> [TASK DETAILS]: Each line of the listing is to be copied exactly.

> [DATA PROVIDED]:
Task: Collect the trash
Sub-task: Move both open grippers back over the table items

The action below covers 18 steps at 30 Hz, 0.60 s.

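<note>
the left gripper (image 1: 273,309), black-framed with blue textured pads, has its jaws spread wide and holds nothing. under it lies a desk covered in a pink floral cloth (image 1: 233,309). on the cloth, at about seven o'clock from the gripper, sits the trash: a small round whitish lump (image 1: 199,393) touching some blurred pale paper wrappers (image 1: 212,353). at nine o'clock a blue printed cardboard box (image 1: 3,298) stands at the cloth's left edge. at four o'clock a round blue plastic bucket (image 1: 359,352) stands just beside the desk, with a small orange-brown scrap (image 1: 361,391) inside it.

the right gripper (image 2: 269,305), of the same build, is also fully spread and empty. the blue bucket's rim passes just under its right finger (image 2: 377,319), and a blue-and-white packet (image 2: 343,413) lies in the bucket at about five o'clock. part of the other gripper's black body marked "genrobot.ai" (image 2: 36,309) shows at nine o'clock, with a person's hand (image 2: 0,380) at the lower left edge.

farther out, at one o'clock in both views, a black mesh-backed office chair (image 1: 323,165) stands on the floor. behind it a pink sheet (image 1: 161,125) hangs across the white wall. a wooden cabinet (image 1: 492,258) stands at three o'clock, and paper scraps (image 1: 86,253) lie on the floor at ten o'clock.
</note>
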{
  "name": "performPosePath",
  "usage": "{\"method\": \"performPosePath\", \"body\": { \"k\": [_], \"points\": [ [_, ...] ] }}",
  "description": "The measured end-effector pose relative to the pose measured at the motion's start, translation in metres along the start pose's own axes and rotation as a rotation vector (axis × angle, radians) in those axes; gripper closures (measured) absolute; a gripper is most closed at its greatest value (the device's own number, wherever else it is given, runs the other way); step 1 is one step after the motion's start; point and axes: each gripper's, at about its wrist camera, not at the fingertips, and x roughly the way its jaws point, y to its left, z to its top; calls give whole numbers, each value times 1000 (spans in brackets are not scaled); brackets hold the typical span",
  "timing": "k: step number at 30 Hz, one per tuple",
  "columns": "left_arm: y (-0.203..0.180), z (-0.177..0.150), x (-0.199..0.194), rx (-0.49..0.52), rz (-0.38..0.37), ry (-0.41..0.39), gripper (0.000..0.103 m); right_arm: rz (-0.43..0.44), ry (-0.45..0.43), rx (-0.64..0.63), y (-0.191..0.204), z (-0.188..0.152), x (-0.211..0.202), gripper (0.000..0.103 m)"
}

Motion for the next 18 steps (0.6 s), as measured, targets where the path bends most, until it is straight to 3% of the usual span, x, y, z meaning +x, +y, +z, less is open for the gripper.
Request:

> [WRITTEN SOLUTION]:
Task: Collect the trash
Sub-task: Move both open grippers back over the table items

The action below covers 18 steps at 30 Hz, 0.60 s.

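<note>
the left gripper (image 1: 273,309), black-framed with blue textured pads, has its jaws spread wide and holds nothing. under it lies a desk covered in a pink floral cloth (image 1: 233,309). on the cloth, at about seven o'clock from the gripper, sits the trash: a small round whitish lump (image 1: 199,393) touching some blurred pale paper wrappers (image 1: 212,353). at nine o'clock a blue printed cardboard box (image 1: 3,298) stands at the cloth's left edge. at four o'clock a round blue plastic bucket (image 1: 359,352) stands just beside the desk, with a small orange-brown scrap (image 1: 361,391) inside it.

the right gripper (image 2: 269,305), of the same build, is also fully spread and empty. the blue bucket's rim passes just under its right finger (image 2: 377,319), and a blue-and-white packet (image 2: 343,413) lies in the bucket at about five o'clock. part of the other gripper's black body marked "genrobot.ai" (image 2: 36,309) shows at nine o'clock, with a person's hand (image 2: 0,380) at the lower left edge.

farther out, at one o'clock in both views, a black mesh-backed office chair (image 1: 323,165) stands on the floor. behind it a pink sheet (image 1: 161,125) hangs across the white wall. a wooden cabinet (image 1: 492,258) stands at three o'clock, and paper scraps (image 1: 86,253) lie on the floor at ten o'clock.
</note>
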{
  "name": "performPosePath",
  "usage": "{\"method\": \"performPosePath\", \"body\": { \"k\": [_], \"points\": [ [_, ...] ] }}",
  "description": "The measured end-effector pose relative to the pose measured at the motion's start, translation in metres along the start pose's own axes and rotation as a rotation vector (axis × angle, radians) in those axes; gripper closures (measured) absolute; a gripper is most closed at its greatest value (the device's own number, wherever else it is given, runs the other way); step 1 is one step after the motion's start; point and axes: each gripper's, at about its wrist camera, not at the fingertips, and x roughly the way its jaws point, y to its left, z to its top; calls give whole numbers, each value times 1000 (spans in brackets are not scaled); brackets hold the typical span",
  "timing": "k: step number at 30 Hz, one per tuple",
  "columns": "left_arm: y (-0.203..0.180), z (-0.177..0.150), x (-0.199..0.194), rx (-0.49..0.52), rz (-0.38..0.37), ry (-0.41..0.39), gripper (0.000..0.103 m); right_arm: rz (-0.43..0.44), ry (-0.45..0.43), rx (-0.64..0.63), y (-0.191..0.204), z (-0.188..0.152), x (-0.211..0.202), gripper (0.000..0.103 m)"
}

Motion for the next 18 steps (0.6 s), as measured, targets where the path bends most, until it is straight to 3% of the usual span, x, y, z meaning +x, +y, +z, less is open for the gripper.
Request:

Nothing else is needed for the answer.